WORK TO BE COMPLETED: Transcribe only the lines of the listing below from the one holding "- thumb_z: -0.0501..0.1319" through the one holding "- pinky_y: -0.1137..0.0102", inclusive, without any change.

DATA EXTRACT:

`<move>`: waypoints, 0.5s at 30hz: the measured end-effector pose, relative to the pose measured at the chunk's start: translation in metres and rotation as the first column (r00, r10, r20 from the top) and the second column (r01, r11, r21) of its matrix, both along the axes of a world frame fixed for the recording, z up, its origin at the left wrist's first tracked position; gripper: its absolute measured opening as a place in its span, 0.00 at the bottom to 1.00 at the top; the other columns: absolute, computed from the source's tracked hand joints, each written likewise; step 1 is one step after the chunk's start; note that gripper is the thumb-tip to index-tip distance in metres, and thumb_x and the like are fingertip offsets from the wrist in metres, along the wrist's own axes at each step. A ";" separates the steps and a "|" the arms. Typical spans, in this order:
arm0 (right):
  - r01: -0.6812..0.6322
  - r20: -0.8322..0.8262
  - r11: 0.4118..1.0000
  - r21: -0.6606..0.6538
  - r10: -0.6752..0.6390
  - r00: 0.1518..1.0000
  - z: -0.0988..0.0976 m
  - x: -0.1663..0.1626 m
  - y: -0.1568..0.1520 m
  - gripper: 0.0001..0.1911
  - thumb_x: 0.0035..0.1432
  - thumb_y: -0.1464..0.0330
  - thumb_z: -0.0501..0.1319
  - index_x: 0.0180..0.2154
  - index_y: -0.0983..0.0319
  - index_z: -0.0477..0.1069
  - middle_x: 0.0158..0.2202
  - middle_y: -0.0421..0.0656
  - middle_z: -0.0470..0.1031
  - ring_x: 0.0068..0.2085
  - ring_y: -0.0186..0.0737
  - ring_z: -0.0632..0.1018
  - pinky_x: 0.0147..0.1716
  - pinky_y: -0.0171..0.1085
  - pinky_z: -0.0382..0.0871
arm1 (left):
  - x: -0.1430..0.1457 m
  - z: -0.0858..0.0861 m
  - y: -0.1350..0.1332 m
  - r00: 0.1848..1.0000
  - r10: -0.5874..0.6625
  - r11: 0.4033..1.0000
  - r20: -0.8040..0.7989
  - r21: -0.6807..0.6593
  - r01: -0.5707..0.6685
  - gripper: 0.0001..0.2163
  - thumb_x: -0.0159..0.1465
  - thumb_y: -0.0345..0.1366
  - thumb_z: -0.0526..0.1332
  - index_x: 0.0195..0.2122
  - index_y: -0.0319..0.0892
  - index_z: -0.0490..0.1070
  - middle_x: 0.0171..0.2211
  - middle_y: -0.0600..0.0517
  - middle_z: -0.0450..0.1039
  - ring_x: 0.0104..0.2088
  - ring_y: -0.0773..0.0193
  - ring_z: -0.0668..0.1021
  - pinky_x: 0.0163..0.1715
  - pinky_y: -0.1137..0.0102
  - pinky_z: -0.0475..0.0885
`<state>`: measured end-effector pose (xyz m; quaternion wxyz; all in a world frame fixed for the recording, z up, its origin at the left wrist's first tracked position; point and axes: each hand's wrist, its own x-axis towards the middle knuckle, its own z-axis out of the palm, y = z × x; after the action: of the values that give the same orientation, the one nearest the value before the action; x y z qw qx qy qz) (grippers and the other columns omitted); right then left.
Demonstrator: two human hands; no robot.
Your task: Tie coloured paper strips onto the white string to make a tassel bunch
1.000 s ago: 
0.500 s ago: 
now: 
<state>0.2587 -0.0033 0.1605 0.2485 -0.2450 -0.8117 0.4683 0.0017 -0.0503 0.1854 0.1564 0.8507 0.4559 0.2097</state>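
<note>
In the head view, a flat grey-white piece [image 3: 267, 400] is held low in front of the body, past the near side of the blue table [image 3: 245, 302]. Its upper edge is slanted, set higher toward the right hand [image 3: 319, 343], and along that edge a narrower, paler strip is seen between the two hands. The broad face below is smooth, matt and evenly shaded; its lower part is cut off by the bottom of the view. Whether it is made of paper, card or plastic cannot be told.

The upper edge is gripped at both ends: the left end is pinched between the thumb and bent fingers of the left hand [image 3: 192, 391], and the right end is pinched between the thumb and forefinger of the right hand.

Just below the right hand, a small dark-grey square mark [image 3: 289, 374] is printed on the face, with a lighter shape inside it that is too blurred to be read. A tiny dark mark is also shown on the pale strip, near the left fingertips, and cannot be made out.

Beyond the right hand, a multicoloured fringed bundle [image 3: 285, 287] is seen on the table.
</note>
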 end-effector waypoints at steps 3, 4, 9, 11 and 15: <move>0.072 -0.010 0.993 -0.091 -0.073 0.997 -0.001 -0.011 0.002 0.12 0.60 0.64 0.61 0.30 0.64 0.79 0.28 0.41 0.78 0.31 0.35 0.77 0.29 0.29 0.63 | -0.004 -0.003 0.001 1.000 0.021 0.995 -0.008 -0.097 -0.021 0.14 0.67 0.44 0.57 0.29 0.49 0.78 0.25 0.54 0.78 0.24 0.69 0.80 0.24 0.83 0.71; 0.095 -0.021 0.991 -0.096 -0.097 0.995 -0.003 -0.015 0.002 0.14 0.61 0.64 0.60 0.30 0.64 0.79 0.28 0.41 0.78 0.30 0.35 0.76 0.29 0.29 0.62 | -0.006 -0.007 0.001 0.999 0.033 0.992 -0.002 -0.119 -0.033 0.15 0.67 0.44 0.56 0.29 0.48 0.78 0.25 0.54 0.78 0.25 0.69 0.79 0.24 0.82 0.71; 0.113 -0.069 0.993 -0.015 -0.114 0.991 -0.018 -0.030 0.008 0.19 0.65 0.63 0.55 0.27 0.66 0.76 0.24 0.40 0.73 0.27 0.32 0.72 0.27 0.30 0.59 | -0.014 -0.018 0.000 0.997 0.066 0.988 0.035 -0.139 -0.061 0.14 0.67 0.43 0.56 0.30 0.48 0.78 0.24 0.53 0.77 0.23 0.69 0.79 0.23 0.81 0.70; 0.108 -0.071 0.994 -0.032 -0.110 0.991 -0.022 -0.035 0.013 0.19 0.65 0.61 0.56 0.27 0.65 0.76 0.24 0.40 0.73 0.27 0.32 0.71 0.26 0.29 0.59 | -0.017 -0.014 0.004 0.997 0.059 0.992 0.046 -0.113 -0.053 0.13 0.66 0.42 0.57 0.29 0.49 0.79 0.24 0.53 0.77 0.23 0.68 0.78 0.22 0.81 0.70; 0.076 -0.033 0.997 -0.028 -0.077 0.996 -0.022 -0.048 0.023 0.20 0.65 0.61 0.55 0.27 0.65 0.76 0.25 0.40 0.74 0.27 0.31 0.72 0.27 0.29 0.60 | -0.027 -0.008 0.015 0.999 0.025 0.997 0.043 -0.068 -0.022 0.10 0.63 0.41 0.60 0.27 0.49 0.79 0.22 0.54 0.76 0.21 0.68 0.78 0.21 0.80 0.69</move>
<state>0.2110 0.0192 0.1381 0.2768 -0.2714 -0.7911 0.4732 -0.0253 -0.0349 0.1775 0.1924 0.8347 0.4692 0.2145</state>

TASK RESPONSE:
  - thumb_z: -0.0501..0.1319
  - index_x: 0.0180..0.2154
  - index_y: -0.0983..0.0319
  - index_z: -0.0477..0.1069
  - middle_x: 0.0158..0.2202
  - middle_y: -0.0421..0.0656
  - middle_z: -0.0470..0.1031
  - ring_x: 0.0068..0.2085
  - ring_y: -0.0186..0.0737
  - ring_z: -0.0632..0.1018
  - pinky_x: 0.0147..0.1716
  - pinky_y: -0.0171..0.1085
  - pinky_z: -0.0382..0.0871
arm1 (left):
  - x: -0.1430..0.1457 m
  - z: -0.0858..0.0861 m
  - y: -0.1350..0.1332 m
  - r00: 0.1848..1.0000
  - r10: -0.5874..0.6625
  - r11: 0.4033..1.0000
  - r20: -0.8040..0.7989
  - r21: -0.6807..0.6593
  - r01: -0.5707..0.6685
  - gripper: 0.0001..0.2163
  - thumb_x: -0.0159..0.1465
  - thumb_y: -0.0345..0.1366
  - thumb_z: -0.0526..0.1332
  - index_x: 0.0195..0.2122
  - index_y: -0.0319..0.0892
  - index_z: -0.0490..0.1070
  - middle_x: 0.0171..0.2211
  - middle_y: -0.0600..0.0517
  - middle_z: -0.0450..0.1039
  - ring_x: 0.0104..0.2088
  - ring_y: -0.0773..0.0193
  - ring_z: -0.0668..0.1021
  - pinky_x: 0.0163..0.1715
  - pinky_y: -0.1137..0.0102

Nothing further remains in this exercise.